# Proving $\neg ( \neg \alpha \wedge \neg \neg \alpha )$

I'm training to prove this statement , but first I need to know if this statement can be proved in :

1 - both in classical and Intuitionistic logic ( in this case i need to provide demonstration in Intuitionistic logic )

2 - classical logic but not Intuitionistic logic ( in this case i need to provide a Kripke Counter-Models )

3 - not provable in either classic and Intuitionistic logic ( in this case i need to provide a classic Counter-Models )

My question is how to distinguish if a statement is provable in one of this cases ?
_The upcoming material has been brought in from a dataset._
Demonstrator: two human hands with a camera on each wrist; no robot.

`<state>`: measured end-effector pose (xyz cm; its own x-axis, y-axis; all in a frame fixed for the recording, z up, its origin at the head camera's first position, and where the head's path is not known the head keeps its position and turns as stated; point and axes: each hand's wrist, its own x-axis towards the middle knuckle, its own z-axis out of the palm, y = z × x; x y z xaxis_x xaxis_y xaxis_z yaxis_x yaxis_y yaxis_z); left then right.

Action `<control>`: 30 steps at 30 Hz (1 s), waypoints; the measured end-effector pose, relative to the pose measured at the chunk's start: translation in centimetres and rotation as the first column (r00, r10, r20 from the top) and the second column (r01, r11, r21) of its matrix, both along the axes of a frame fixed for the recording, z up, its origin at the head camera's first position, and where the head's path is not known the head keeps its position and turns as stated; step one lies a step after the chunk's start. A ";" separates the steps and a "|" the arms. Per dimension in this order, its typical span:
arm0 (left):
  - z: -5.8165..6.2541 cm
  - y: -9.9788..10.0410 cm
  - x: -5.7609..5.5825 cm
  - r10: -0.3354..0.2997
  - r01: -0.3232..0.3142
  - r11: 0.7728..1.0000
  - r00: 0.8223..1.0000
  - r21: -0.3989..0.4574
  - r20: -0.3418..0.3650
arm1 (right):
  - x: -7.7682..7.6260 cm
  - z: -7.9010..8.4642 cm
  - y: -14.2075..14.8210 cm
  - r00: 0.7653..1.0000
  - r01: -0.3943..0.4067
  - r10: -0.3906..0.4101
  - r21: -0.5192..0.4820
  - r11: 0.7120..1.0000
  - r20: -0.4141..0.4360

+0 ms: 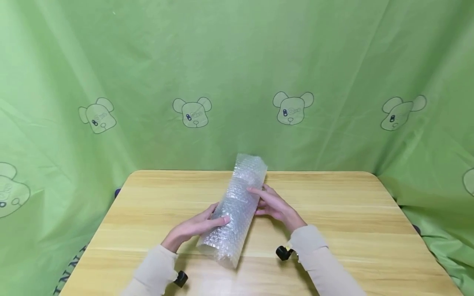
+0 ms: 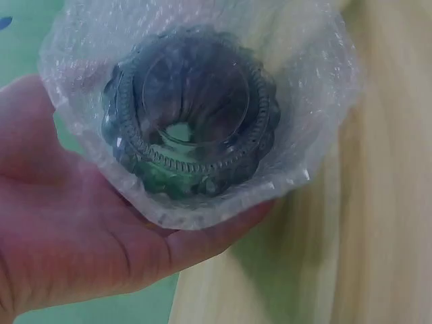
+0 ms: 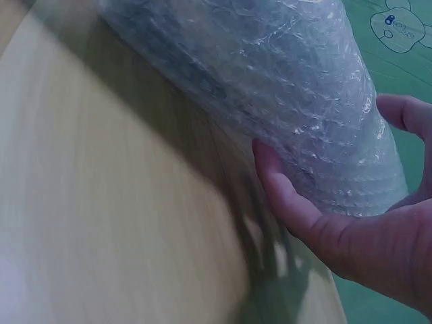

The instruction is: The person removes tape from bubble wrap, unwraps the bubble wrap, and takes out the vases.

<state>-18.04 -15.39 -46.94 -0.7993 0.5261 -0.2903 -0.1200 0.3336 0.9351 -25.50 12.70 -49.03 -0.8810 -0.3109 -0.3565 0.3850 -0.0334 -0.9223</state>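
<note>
A long tube of clear bubble wrap [image 1: 240, 197] is held slantwise above the table, its far end leaning right. My left hand [image 1: 196, 224] grips the lower left side, with the thumb on top and the fingers going underneath. Farther up, my right hand [image 1: 275, 205] holds the right side between thumb and curled fingers; the right wrist view also shows its fingers on the wrap [image 3: 283, 101]. Through the tube's open near end, the left wrist view shows a clear glass vessel [image 2: 196, 101] with a round, scalloped, ribbed end. The rest of the glass is hidden inside.
Below the hands is a light wood table [image 1: 148, 222] with rounded far corners. A green curtain [image 1: 240, 61] printed with bear heads hangs close behind it and along both sides. Each wrist carries a small black camera [image 1: 284, 253].
</note>
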 end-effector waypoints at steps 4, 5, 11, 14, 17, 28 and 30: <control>-0.2 1.7 0.7 0.012 -0.011 0.998 1.000 0.063 -0.015 | -0.1 0.6 0.6 0.999 -0.052 0.052 0.045 0.998 0.000; -0.3 2.2 0.9 0.018 -0.016 0.996 1.000 0.085 -0.025 | -0.2 0.8 0.7 0.998 -0.065 0.065 0.055 0.996 0.001; -0.2 5.0 1.9 0.078 -0.062 0.990 0.989 0.125 -0.128 | -0.5 1.6 1.1 0.992 -0.128 0.127 0.080 0.989 0.015; -0.1 5.9 2.5 0.112 -0.105 0.993 0.977 0.049 -0.184 | -0.5 1.8 1.3 0.988 -0.153 0.152 0.087 0.984 0.023; -0.2 6.6 3.0 0.132 -0.136 0.991 0.968 -0.004 -0.212 | -0.6 2.1 1.6 0.985 -0.171 0.169 0.108 0.979 0.027; -1.1 7.9 2.9 0.197 -0.192 0.973 0.980 0.129 -0.027 | -1.1 1.8 3.0 0.972 -0.234 0.235 0.116 0.965 0.008; -1.2 7.9 2.7 0.214 -0.219 0.961 0.976 0.168 0.048 | -1.2 1.6 3.2 0.970 -0.241 0.241 0.112 0.964 0.007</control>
<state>-15.37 -7.45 -48.12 -0.8922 0.3851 -0.2358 -0.1995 0.1323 0.9709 -26.75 15.88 -47.40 -0.7874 -0.4731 -0.3952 0.3630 0.1624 -0.9175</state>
PS : I know the Intuitionistic logic doesn't allow the elimination of double negation

$\neg ( \neg \alpha \wedge \neg \neg \alpha )$

• – MJD Apr 26 '15 at 7:49
• The question is trick", because it alludes to the intuitionistically "forbidden" doble negation elimination rule; but we do not need it to see that $\lnot \alpha \land \lnot \lnot \alpha$ is a contradiction : thus, its negation must be valid. – Mauro ALLEGRANZA Apr 26 '15 at 8:22
• You can prove it in Natural Deduction assuming : 1) $¬α∧¬¬α$, deriving by $\land$-eliminartion both : 2) $¬α$ and 3) $¬¬α$ , i.e. $\lnot \alpha \to \bot$; deriving 4) $\bot$ from 2) and 3) by $\to$-elimination and finally : 5) $(¬α∧¬¬α) \to \bot$, i.e. $¬(¬α∧¬¬α)$ from 1) and 4) by $\to$-introduction. All the rules used are intuitionistically valid (no RAA, EM or Double Negation). – Mauro ALLEGRANZA Apr 26 '15 at 12:04

This statement can be proved in minimal logic. When you rewrite the negations as implications in the usual way, the statement is $$((\alpha \to \bot) \land ((\alpha \to \bot) \to \bot) \to \bot$$ which is really of the form $$(X \land X \to Y) \to Y$$ which is just a form of modus ponens. The provability of the statement has nothing to do with negation, really, apart from rewriting the negations as implications in the usual way.
For every proposition $P$, the deduction that $P\land\lnot P\to\bot$, that is, that $\lnot(P\land\lnot P)$, is simply applying modus ponens, therefore intuitionistically valid; this is because $\lnot P$ just means $P\to\bot$. Apply this for $P=\lnot\alpha$.
Hint: Assume $\neg\alpha \wedge \neg\neg \alpha$, derive a contradiction. Does the resulting proof requires some use of the double negation elimation rule?